More details about the conference theme, invited speakers, related programs, and sponsorship opportunities are forthcoming.
Jane Smiley
Jane Smiley is the author of numerous novels, including A Thousand Acres, which was awarded the Pulitzer Prize, The Last Hundred Years Trilogy: Some Luck, Early Warning, and Golden Age, Perestroika in Paris, and, most recently, Lucky. She is also the author of several works of nonfiction and books for young adults. A member of the American Academy of Arts and Letters, she has also received the PEN Center USA Lifetime Achievement Award for Literature. She lives in Northern California.
Call for Papers
Cather's House: Examining Built and Natural Environments in Her Work
As both The Professor’s House and My Ántonia are set for big years in 2025—the latter will complete its run as part of the NEA’s Big Read Initiative while the former, Cather’s midlife masterpiece, turns 100—these two novels will share the spotlight at the forthcoming Willa Cather Spring Conference. We encourage scholars and artists to pay special attention to built and natural environments within them, as well as throughout Cather’s life and work. From the Blue Mesa’s Cliff City to the house(s) that give the book its title, The Professor’s House explores the ways built environments both shape and reflect a person’s experience and character. And then there is Jim’s problematic suggestion in My Ántonia that the prairie is nothing but land waiting for development, that it is “the material out of which countries are made.” The observation both debases the ecology of a “natural environment” and effaces the nations that have long called that “unmade” place home.

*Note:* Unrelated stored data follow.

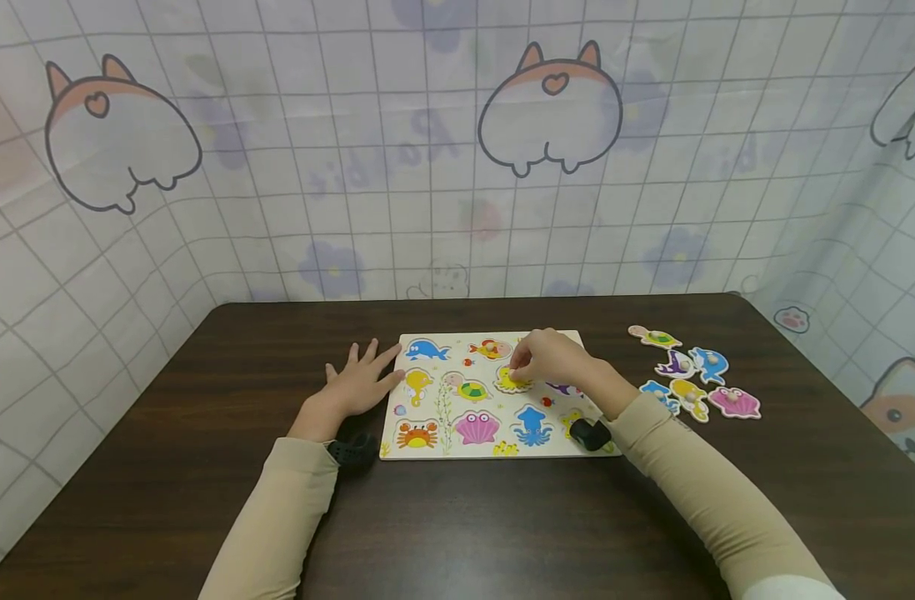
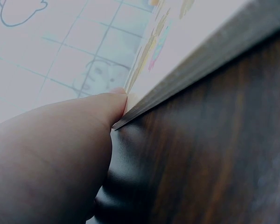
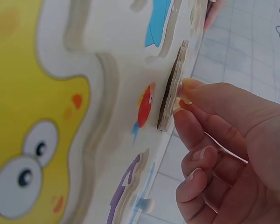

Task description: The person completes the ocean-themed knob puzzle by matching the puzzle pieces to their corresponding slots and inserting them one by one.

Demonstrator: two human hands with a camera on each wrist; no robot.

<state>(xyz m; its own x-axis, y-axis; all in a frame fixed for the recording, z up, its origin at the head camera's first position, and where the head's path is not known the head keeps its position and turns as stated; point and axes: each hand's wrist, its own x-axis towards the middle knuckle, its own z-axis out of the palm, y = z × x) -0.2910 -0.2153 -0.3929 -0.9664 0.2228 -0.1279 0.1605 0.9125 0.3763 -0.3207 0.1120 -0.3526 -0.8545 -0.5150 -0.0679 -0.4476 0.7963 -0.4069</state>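
Observation:
A white puzzle board [image 1: 442,452] with printed sea animals lies on the table. Over its middle, my right hand [image 1: 553,358] pinches the small knob of a puzzle piece [image 3: 173,86] between thumb and fingertips. Edge-on in the right wrist view, the piece stands close over the board face; a yellow shape shows under the fingers in the head view. My left hand [image 1: 356,385] lies with fingers spread at the board's left side. In the left wrist view the thumb [image 2: 114,105] touches the board's edge.
Right of the board lie several loose knobbed pieces, among them a pink shell [image 1: 735,403], a turtle [image 1: 656,337] and a blue piece [image 1: 709,364]. The dark wooden table [image 1: 165,467] reaches back to a wall covering [image 1: 397,225] with a grid pattern.

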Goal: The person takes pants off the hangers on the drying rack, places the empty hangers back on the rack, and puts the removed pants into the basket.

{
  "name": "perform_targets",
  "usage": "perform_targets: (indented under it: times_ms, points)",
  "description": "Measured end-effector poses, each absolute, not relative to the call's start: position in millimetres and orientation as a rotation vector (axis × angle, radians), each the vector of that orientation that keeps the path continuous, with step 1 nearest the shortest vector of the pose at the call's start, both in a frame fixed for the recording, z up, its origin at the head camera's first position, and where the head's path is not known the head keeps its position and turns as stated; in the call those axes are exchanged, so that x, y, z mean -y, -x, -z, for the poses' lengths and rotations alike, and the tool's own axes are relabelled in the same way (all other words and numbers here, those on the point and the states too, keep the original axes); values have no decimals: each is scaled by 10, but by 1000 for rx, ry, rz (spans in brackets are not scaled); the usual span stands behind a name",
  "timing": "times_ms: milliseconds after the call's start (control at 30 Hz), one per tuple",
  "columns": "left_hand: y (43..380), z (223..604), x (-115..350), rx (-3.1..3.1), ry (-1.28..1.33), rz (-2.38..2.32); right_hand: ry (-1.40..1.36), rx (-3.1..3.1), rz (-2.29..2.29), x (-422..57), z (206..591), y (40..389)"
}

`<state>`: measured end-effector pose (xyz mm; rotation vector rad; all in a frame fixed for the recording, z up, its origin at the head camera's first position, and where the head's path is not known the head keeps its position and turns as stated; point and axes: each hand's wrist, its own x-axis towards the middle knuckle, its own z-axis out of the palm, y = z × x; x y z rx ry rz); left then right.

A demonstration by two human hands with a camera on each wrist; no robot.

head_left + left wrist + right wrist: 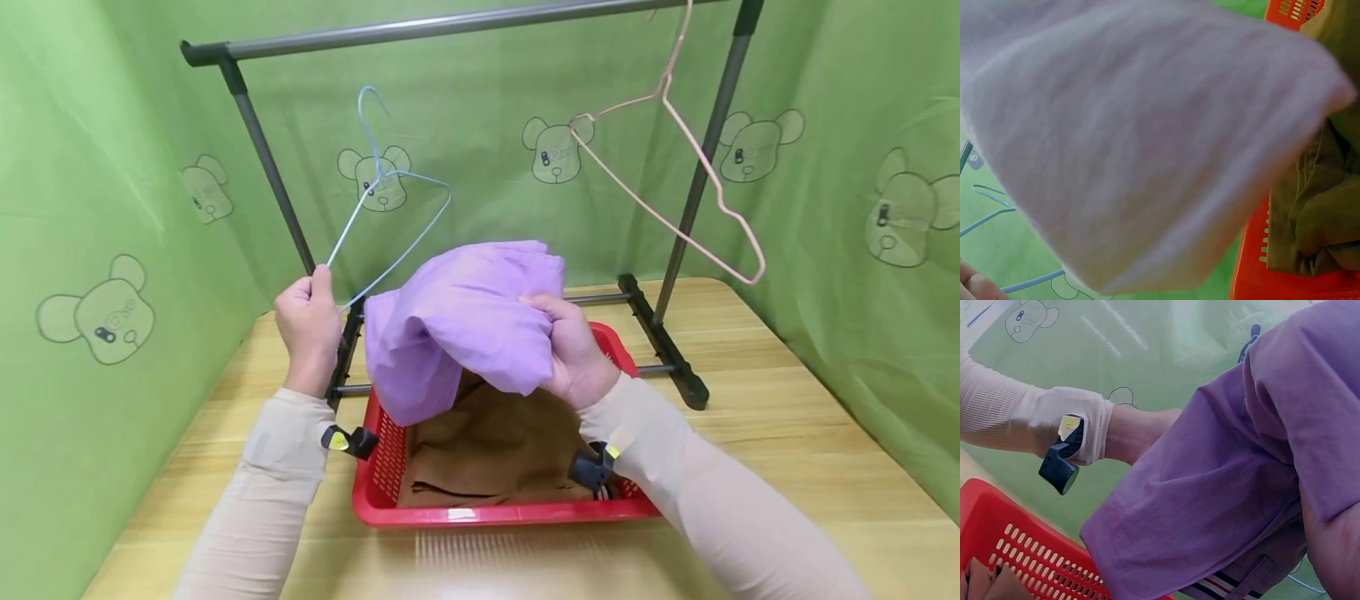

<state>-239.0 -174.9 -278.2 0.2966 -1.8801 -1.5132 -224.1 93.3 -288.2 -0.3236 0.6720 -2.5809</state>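
Observation:
My left hand (pixel 309 327) grips a light blue wire hanger (pixel 420 237) by one end and holds it up, hook at the top. A folded, bunched purple garment (pixel 480 308) is pinched in my right hand (pixel 577 354) above the basket. In the right wrist view the purple garment (pixel 1210 481) hangs down and shows a dark and white striped band near its lower edge. The garment fills most of the left wrist view and hides much of the hanger there. Below it, brown cloth (pixel 495 450) lies in a red basket (pixel 480 515).
A grey metal rack (pixel 450 27) stands behind the basket on the wooden table (pixel 787 433). From its bar on the right hangs a pink wire hanger (pixel 637 200). Green curtain (pixel 465 100) with bear drawings surrounds the table on the sides and back.

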Motion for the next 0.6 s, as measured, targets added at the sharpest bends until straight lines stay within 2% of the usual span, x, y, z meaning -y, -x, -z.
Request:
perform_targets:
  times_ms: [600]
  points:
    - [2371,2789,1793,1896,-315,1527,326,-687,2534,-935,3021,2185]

The directors invite papers on a variety of topics related to Cather and built and natural environments, including but not limited to the following notions:
- Architecture, gardens, and the arrangement of space
- Settler Colonialism in the the life and work of Willa Cather
- Ecocritical approaches, especially in relation to land ethics and environmental stewardship
- “The Novel Démeublé,” whether literally or figuratively
- Placemaking, Town Building and Immigration
- Literary Tourism and Red Cloud
- Regional identity, regional difference
- Domesticity and homemaking in Cather’s work
Proposals of no more than 500 words should describe papers or presentations approximately twenty minutes long. Innovative formats are encouraged. Abstracts, along with a short bio, your contact information and institutional affiliation, should be submitted to Rachel Olsen, Director of Education and Engagement, via the 2025 Spring Conference Proposal Form by March 1, 2025.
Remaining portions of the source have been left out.